Nothing but the lines from the start of the records below through the line that has "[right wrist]" should appear, each exactly as given.

» **DATA FOR THIS EXERCISE**
━━━━━━━━
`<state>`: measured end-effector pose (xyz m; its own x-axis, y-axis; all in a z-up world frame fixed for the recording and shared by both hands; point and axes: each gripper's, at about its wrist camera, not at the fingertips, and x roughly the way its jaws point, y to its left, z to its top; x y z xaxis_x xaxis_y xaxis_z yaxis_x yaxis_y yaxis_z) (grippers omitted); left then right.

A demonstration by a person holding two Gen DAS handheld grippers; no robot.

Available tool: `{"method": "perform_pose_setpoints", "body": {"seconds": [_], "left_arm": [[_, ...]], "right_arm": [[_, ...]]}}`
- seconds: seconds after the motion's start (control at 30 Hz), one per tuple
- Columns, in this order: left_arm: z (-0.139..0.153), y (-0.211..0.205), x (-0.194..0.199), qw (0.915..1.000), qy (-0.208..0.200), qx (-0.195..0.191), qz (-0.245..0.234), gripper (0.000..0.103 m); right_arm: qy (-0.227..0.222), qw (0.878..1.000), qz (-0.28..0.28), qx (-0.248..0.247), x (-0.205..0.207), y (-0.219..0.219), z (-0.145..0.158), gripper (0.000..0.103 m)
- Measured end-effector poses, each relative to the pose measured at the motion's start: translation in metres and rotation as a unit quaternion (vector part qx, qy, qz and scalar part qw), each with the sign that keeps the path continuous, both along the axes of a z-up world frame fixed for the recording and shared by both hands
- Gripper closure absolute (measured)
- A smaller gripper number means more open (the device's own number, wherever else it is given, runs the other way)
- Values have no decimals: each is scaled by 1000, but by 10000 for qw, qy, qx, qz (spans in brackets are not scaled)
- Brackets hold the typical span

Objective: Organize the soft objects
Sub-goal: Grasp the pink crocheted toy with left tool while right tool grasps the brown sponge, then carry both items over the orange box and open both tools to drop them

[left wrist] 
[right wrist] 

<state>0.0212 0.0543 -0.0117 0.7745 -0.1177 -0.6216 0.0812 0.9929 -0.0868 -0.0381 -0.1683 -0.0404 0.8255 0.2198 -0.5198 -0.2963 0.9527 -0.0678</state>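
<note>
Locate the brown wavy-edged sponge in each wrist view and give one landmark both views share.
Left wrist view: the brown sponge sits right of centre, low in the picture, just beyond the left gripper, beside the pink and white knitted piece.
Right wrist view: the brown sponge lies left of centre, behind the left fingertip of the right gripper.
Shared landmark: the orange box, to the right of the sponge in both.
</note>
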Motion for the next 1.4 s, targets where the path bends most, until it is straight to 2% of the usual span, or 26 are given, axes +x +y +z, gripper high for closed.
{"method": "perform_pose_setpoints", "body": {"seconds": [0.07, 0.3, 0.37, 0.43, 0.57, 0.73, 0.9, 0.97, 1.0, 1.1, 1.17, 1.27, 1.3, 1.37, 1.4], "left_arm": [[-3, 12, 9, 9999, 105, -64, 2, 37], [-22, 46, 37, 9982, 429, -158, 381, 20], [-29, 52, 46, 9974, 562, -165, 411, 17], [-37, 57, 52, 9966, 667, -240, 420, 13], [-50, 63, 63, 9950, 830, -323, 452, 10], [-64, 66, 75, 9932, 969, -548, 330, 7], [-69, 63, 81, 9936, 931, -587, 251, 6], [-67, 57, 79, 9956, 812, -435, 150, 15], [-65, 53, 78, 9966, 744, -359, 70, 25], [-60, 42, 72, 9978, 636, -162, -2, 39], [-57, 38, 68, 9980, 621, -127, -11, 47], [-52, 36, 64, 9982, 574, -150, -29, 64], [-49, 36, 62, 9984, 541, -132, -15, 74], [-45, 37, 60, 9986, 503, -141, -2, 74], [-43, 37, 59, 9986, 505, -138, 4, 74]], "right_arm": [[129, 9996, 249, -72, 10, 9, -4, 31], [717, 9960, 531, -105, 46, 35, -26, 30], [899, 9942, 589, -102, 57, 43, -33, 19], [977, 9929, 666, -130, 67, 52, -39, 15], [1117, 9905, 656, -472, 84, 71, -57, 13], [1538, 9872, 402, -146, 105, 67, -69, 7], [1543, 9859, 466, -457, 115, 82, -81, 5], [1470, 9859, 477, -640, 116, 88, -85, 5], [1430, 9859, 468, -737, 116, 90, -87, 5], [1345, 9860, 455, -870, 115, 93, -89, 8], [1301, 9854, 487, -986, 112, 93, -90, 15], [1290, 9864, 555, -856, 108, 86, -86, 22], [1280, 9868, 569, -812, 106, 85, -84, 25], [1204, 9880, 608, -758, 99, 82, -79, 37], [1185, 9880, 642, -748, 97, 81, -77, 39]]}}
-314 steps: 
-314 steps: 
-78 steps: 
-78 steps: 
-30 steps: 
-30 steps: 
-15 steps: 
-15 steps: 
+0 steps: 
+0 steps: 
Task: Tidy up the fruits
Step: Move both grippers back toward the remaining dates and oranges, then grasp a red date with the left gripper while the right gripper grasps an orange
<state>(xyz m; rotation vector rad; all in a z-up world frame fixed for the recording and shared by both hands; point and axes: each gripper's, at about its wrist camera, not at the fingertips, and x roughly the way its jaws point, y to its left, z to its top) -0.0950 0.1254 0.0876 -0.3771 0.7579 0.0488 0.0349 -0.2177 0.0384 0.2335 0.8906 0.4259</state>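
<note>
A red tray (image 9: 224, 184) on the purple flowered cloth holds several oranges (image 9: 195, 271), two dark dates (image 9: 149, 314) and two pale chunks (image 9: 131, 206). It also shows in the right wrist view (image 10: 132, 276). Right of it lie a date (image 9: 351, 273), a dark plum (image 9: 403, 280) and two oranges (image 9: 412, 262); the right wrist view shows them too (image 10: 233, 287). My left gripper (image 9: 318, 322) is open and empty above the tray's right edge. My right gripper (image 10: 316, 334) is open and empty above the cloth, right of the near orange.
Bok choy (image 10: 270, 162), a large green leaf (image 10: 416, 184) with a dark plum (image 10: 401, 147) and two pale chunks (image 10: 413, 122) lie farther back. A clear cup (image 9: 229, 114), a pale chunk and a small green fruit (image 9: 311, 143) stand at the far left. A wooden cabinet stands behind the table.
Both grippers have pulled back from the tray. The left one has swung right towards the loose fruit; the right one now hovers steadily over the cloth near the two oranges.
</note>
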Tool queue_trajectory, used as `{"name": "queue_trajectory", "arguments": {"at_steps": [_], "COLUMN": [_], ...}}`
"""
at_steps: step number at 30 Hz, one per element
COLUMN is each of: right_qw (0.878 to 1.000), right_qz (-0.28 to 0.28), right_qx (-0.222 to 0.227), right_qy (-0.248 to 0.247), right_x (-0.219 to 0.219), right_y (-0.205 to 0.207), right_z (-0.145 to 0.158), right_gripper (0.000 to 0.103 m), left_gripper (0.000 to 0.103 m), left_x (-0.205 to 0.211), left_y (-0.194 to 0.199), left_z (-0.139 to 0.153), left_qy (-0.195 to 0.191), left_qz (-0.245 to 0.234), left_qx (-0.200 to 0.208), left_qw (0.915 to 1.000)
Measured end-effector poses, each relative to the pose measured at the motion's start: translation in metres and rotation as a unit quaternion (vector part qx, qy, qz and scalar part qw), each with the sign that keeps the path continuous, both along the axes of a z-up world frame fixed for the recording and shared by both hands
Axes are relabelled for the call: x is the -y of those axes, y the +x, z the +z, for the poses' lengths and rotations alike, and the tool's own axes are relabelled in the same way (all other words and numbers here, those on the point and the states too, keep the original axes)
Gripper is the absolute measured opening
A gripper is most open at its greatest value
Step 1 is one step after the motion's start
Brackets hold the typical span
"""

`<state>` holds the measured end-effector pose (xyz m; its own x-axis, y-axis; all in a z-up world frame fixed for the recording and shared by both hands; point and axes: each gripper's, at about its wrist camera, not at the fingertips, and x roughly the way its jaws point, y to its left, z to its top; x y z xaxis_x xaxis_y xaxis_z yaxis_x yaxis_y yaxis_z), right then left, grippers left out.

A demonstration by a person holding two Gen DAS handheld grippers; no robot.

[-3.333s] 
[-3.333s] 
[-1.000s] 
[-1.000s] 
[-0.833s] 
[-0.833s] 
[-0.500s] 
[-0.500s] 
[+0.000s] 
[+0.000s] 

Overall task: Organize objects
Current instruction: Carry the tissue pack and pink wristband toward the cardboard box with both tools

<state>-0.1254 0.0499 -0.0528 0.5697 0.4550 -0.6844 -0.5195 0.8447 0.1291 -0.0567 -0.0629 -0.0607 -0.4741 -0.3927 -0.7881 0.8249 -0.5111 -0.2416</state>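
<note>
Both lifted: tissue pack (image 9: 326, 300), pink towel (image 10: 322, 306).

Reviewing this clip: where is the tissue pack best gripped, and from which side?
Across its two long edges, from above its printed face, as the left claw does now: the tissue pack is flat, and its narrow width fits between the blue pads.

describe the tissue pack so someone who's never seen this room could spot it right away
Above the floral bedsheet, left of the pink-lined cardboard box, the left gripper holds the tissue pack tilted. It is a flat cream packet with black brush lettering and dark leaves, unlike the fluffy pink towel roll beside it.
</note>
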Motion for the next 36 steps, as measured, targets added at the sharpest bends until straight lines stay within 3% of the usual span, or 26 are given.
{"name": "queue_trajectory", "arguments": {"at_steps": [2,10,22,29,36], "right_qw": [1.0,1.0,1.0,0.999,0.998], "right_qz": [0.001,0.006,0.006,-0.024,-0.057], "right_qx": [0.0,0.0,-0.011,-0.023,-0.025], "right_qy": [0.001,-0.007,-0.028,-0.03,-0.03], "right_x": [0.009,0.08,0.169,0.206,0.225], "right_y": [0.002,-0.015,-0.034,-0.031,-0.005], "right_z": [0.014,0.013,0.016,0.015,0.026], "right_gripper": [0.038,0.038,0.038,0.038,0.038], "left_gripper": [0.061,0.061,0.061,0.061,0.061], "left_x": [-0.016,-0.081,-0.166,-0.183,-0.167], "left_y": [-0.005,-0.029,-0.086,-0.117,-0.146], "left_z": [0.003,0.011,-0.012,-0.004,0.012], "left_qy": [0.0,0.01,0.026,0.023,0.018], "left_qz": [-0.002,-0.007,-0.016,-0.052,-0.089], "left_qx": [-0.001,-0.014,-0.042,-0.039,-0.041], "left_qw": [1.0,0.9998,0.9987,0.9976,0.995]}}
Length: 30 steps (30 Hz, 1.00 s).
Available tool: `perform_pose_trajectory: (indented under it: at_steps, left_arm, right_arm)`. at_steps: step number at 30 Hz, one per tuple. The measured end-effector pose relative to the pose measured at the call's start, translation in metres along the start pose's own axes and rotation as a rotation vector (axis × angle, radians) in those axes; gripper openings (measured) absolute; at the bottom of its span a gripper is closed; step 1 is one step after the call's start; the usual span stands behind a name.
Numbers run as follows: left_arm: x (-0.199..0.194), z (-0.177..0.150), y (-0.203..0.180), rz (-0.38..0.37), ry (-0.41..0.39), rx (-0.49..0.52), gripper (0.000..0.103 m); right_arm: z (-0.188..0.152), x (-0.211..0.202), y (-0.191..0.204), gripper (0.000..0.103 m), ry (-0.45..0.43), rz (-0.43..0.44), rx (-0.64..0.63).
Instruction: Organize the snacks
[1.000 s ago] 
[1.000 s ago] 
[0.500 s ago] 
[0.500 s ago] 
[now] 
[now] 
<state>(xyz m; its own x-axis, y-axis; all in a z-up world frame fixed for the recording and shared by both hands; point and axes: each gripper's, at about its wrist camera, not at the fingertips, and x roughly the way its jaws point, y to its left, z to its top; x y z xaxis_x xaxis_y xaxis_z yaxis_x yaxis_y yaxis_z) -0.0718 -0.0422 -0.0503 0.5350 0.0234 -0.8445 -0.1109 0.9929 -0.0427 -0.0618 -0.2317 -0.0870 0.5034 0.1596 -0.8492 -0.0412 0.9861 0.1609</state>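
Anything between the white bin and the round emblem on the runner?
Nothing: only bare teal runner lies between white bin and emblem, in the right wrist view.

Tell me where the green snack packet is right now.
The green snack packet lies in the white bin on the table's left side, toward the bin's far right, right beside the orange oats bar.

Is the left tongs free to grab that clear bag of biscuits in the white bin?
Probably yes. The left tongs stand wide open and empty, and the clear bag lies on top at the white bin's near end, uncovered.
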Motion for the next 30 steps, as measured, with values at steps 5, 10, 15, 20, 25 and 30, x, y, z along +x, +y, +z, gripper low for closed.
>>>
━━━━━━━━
» **PROBLEM SOLUTION**
`<state>`: measured end-effector pose (xyz m; its own x-axis, y-axis; all in a z-up world frame fixed for the recording and shared by both hands; point and axes: each gripper's, at about its wrist camera, not at the fingertips, and x roughly the way its jaws point, y to its left, z to its top; x y z xaxis_x xaxis_y xaxis_z yaxis_x yaxis_y yaxis_z) (grippers omitted); left then right.

A demonstration by a person holding two Gen DAS handheld grippers; no robot.

Available tool: `{"method": "perform_pose_setpoints", "body": {"seconds": [_], "left_arm": [[_, ...]], "right_arm": [[_, ...]]}}`
- seconds: seconds after the motion's start (control at 30 Hz), one per tuple
- Columns, in this order: left_arm: z (-0.139..0.153), y (-0.211..0.205), x (-0.194..0.199), qw (0.915..1.000), qy (-0.208..0.200), qx (-0.195..0.191), qz (-0.245..0.234), gripper (0.000..0.103 m); right_arm: qy (-0.227..0.222), qw (0.878..1.000), qz (-0.28..0.28), qx (-0.248..0.247), x (-0.205..0.207), y (-0.219..0.219), z (-0.145..0.158), gripper (0.000..0.103 m)
- Measured end-effector poses, each relative to the pose measured at the motion's start: translation in metres and rotation as a unit quaternion (vector part qx, qy, qz and scalar part qw), each with the sign that keeps the path continuous, both along the axes of a z-up world frame fixed for the recording and shared by both hands
- Gripper closure absolute (measured)
- A smaller gripper number means more open (the device's own number, wherever else it is given, runs the other way)
- Values have no decimals: each is scaled by 1000, but by 10000 for qw, qy, qx, qz (spans in brackets are not scaled)
- Brackets hold the typical span

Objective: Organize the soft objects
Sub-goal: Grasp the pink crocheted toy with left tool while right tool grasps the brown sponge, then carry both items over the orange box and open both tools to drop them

[left wrist] 
[right wrist] 

None of the exercise remains to be done.